• EXERCISE DIRECTIONS: From the first line to the last, output the data exactly as it stands, minus its pictures.

• DATASET EXTRACT:
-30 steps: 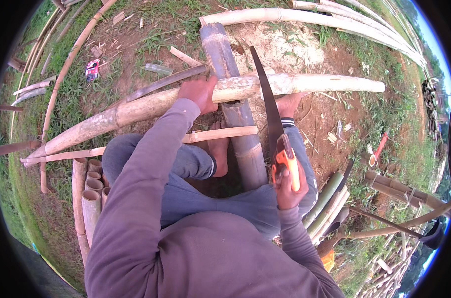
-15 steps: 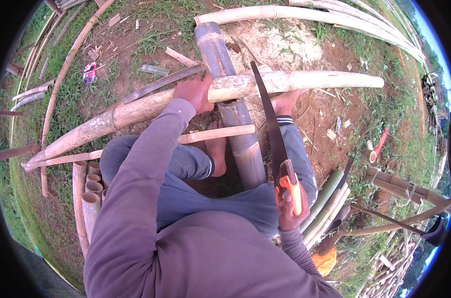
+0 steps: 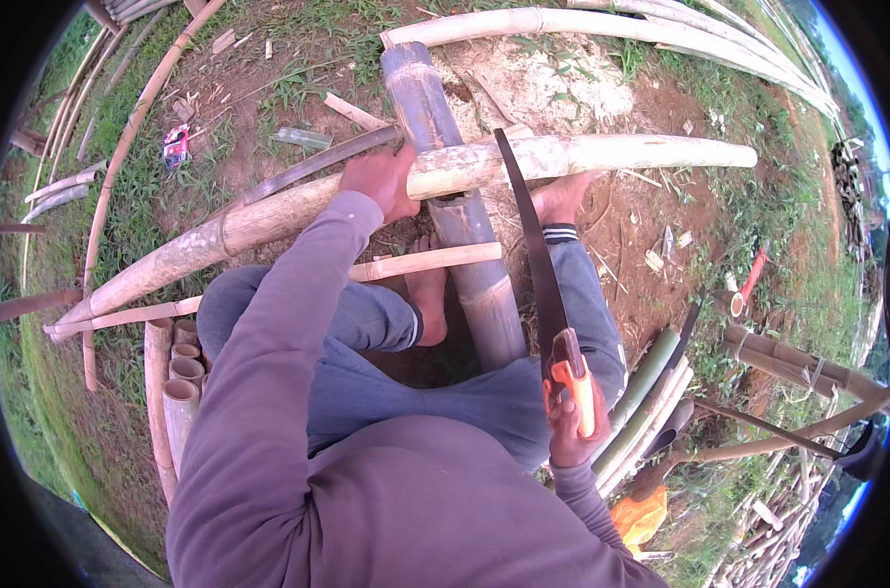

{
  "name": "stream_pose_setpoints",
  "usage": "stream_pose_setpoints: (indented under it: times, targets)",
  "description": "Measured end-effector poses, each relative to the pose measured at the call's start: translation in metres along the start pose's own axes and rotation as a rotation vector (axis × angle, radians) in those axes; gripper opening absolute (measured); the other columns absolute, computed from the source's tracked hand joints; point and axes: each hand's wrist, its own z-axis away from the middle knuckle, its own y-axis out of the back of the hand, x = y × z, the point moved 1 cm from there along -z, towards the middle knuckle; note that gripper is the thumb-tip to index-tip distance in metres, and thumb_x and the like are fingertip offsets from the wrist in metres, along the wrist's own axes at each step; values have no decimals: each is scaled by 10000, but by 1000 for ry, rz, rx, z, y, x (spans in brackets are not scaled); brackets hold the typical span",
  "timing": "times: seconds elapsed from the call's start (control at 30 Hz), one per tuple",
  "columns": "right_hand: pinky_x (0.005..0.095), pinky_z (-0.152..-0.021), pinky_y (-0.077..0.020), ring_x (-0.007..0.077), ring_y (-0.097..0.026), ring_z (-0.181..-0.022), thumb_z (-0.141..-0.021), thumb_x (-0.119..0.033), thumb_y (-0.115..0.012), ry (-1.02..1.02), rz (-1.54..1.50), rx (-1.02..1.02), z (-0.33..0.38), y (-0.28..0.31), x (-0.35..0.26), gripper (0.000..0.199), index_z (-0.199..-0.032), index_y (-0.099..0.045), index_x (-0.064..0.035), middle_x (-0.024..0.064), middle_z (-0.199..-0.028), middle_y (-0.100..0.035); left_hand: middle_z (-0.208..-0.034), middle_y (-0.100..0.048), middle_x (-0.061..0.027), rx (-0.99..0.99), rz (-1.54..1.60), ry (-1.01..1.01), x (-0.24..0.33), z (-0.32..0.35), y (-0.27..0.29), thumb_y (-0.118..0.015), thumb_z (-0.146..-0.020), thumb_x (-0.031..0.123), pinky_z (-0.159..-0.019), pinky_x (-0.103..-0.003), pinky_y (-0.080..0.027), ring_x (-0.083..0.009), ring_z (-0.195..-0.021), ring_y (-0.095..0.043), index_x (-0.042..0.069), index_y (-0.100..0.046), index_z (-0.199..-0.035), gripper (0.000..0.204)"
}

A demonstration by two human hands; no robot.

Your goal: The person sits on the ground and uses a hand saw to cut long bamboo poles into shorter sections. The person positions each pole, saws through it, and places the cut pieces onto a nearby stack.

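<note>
My left hand (image 3: pixel 381 183) is wrapped over a long, pale bamboo pole (image 3: pixel 298 206) and grips it. The pole lies across a thick, dark bamboo log (image 3: pixel 479 284) with a notch beneath the crossing. In my right hand (image 3: pixel 574 423) is a handsaw (image 3: pixel 541 265), held by its orange handle. Its dark blade points away from me and crosses the pole just right of the log. Whether the teeth are in a cut cannot be made out. A split bamboo strip (image 3: pixel 425 263) lies nearer to me, across the log.
Upright cut bamboo tubes (image 3: pixel 180 397) stand by my left knee. Bamboo pieces (image 3: pixel 650 412) lie beside my right leg, close to the saw hand. A red-handled tool (image 3: pixel 753 276) rests on the ground at the right. Long poles (image 3: pixel 601 22) cross the far side, near pale sawdust (image 3: pixel 582 83).
The saw and my right hand have drawn back slightly toward me. My left hand still grips the pole, with only a tiny shift.
</note>
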Motion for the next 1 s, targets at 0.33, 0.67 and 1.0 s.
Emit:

• RESULT OF THE TASK:
-30 steps: 
-15 steps: 
+0 steps: 

{
  "name": "stream_pose_setpoints",
  "usage": "stream_pose_setpoints: (indented under it: times, targets)",
  "description": "Measured end-effector poses, each relative to the pose measured at the call's start: translation in metres along the start pose's own axes and rotation as a rotation vector (axis × angle, radians) in those axes; gripper opening absolute (measured); the other columns absolute, computed from the source's tracked hand joints; point and axes: each hand's wrist, its own z-axis away from the middle knuckle, its own y-axis out of the back of the hand, x = y × z, the point moved 1 cm from there along -z, towards the middle knuckle; note that gripper is the thumb-tip to index-tip distance in metres, and thumb_x and the like are fingertip offsets from the wrist in metres, along the wrist's own axes at each step; values have no decimals: each is scaled by 10000, but by 1000 for ry, rz, rx, z, y, x (spans in brackets are not scaled); brackets hold the typical span",
  "timing": "times: seconds elapsed from the call's start (control at 30 Hz), one per tuple",
  "columns": "right_hand: pinky_x (0.005..0.095), pinky_z (-0.152..-0.021), pinky_y (-0.077..0.020), ring_x (-0.007..0.077), ring_y (-0.097..0.026), ring_z (-0.181..-0.022), thumb_z (-0.141..-0.021), thumb_x (-0.119..0.033), thumb_y (-0.115..0.012), ry (-1.02..1.02), rz (-1.54..1.50), rx (-1.02..1.02), z (-0.33..0.38), y (-0.28..0.31), x (-0.35..0.26), gripper (0.000..0.199), index_z (-0.199..-0.032), index_y (-0.099..0.045), index_x (-0.064..0.035), middle_x (-0.024..0.064), middle_z (-0.199..-0.028), middle_y (-0.100..0.035); left_hand: middle_z (-0.208..-0.034), middle_y (-0.100..0.048), middle_x (-0.061..0.027), rx (-0.99..0.99), rz (-1.54..1.60), ry (-1.01..1.01), x (-0.24..0.33), z (-0.32..0.35), y (-0.27..0.29), thumb_y (-0.118..0.015), thumb_z (-0.146..-0.020), thumb_x (-0.031..0.123), pinky_z (-0.159..-0.019), pinky_x (-0.103..-0.003), pinky_y (-0.080..0.027), ring_x (-0.083..0.009), ring_z (-0.195..-0.021), ring_y (-0.095..0.043), index_x (-0.042..0.069), index_y (-0.100..0.046), index_z (-0.199..-0.035), gripper (0.000..0.204)"
}

A demonstration by two human hands; no robot.

Your goal: The person sits on the ground and uses a hand saw to cut long bamboo poles into shorter sections. The person positions each pole, saws through it, and places the cut pieces onto a nearby stack.

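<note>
My left hand (image 3: pixel 381 183) is wrapped over a long, pale bamboo pole (image 3: pixel 298 206) and grips it. The pole lies across a thick, dark bamboo log (image 3: pixel 479 284) with a notch beneath the crossing. In my right hand (image 3: pixel 574 423) is a handsaw (image 3: pixel 541 265), held by its orange handle. Its dark blade points away from me and crosses the pole just right of the log. Whether the teeth are in a cut cannot be made out. A split bamboo strip (image 3: pixel 425 263) lies nearer to me, across the log.
Upright cut bamboo tubes (image 3: pixel 180 397) stand by my left knee. Bamboo pieces (image 3: pixel 650 412) lie beside my right leg, close to the saw hand. A red-handled tool (image 3: pixel 753 276) rests on the ground at the right. Long poles (image 3: pixel 601 22) cross the far side, near pale sawdust (image 3: pixel 582 83).
The saw and my right hand have drawn back slightly toward me. My left hand still grips the pole, with only a tiny shift.
</note>
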Motion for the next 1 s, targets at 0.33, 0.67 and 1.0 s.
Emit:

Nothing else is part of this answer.